Tous les conjurés se pressèrent tumultueusement autour de lui.

Ces hommes aux impressions spontanées, essentiellement superstitieux, ne doutaient plus de la victoire, puisqu’ils avaient à leur tête celui que Dieu, dans leur croyance, avait si manifestement sauvegardé.

Don Tadeo comptait intérieurement sur cette manifestation pour augmenter l’ardeur des conjurés, et augmenter encore le prestige dont il jouissait ; le résultat avait répondu à son attente.

– Chacun est-il à son poste ? demanda-t-il.

– Oui.

– Les armes et les munitions sont distribuées ?

– À tout le monde.

– Toutes les barricades faites ? toutes les portes de la ville gardées ?

– Toutes.

– C’est bien. Maintenant, attendez.

Le calme se rétablit.

Tous ces hommes connaissaient depuis longtemps don Tadeo, ils appréciaient son caractère à sa juste valeur ; déjà ils lui avaient voué une amitié sans bornes : maintenant qu’ils savaient que le Roi des ténèbres et don Tadeo étaient la même personne, ils étaient prêts à se faire tuer pour lui.

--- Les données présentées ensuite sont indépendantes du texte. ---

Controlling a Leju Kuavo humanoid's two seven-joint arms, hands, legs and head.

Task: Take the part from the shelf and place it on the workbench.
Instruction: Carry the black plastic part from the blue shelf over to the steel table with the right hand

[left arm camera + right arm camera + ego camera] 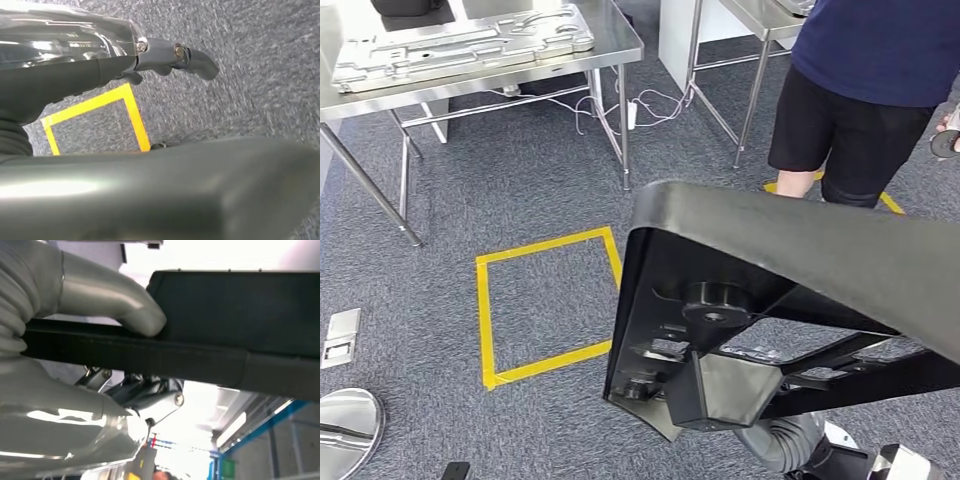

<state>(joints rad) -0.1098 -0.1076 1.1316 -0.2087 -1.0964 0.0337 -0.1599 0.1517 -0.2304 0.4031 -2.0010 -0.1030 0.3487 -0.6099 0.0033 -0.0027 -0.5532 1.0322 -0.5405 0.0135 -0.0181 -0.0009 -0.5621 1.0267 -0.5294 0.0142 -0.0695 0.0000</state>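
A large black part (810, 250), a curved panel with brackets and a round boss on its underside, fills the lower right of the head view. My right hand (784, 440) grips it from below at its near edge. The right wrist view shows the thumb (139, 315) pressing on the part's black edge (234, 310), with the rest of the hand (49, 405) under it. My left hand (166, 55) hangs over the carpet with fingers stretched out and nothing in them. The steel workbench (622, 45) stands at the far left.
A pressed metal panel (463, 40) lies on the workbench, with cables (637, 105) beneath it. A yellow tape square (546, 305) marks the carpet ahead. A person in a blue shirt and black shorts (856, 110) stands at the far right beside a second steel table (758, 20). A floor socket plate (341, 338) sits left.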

La nouvelle de la reconnaissance qui venait d’avoir lieu sur la place s’était répandue dans toute la ville avec la rapidité d’une traînée de poudre, et avait encore ajouté à la fermentation qui régnait. Pendant les quelques mots échangés entre le chef des conjurés et ses acolytes, un régiment d’infanterie s’était rangé en bataille devant le cabildo, flanqué à droite et à gauche par deux escadrons de lanceros.

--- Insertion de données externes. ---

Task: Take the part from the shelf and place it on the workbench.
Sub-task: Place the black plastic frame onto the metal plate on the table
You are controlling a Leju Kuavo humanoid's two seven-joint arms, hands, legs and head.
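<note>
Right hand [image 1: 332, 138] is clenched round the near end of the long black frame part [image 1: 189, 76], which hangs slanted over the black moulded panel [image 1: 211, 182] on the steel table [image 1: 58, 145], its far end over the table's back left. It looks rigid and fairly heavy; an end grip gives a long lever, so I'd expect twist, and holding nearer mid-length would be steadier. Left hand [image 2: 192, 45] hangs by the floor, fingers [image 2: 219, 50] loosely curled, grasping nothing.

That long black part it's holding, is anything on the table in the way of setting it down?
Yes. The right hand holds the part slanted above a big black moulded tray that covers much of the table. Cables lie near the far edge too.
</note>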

– Attention, commanda don Tadeo.

Un frémissement d’impatience parcourut les rangs des hommes groupés autour de lui.

– Eh ! eh ! murmura Valentin avec ce ricanement moqueur qui lui était particulier, cela se dessine ; Caramba ! nous n’allons pas tarder à nous amuser.

Les portes du cabildo s’ouvrirent avec fracas.

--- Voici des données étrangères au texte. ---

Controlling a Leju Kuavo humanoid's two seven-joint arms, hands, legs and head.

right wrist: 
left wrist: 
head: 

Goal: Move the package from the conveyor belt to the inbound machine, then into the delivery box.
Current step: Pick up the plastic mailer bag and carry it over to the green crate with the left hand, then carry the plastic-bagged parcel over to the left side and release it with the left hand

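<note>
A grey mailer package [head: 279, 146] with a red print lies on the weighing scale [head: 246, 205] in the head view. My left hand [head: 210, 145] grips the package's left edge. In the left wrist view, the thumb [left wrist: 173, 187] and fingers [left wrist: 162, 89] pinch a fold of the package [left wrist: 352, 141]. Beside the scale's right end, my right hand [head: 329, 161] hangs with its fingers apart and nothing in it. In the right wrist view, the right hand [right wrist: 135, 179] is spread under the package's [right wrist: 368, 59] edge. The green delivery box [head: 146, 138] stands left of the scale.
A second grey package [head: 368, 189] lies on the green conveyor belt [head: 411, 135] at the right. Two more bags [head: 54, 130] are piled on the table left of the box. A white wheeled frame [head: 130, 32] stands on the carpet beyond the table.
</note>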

Un général, suivi d’un brillant état-major, prit place au haut des marches du grand escalier, puis parurent plusieurs sénateurs en grand costume qui se groupèrent auprès de lui.

Sur un signe du général, un roulement de tambours se fit entendre.

Lorsque le silence fut complet, un sénateur, qui tenait à la main un rouleau de papier, fit quelques pas en avant et se prépara à lire.

– Bah ! fit le général en l’arrêtant par le bras, pourquoi perdre votre temps à lire tout ce fatras ? laissez-moi faire.

Le sénateur, qui intérieurement ne demandait pas mieux que d’être dispensé de la commission épineuse dont il s’était chargé à son corps défendant, roula ses papiers et se retira en arrière.

Le général se campa fièrement sur la hanche, appuya la pointe de son épée sur le sol et dit d’une voix haute, qui fut parfaitement entendue de tous les coins de la place :

– Peuple de la province de Valdivia, le Sénat souverain, réuni en congrès à Santiago de Chile, a pris à l’unanimité les résolutions suivantes : 1° Les diverses provinces de la République chilienne composeront des États indépendants réunis sous le titre de Confédération des États-Unis de l’Amérique du Sud ; 2° Le vaillant et très-excellent général don Pancho Bustamente a été élu Protecteur de la Confédération chilienne ; peuple ! criez avec moi : Vive le Protecteur don Pancho !

Les officiers, pressés autour du général et les soldats rangés sur la place, crièrent à pleins poumons :

– Vive le Protecteur !

Le peuple resta muet.

– Hum ! murmura le général à part lui, il n’y a pas un bien grand enthousiasme.

Un homme sortit alors du groupe réuni autour de la fontaine et s’avança résolument jusqu’à vingt pas des soldats.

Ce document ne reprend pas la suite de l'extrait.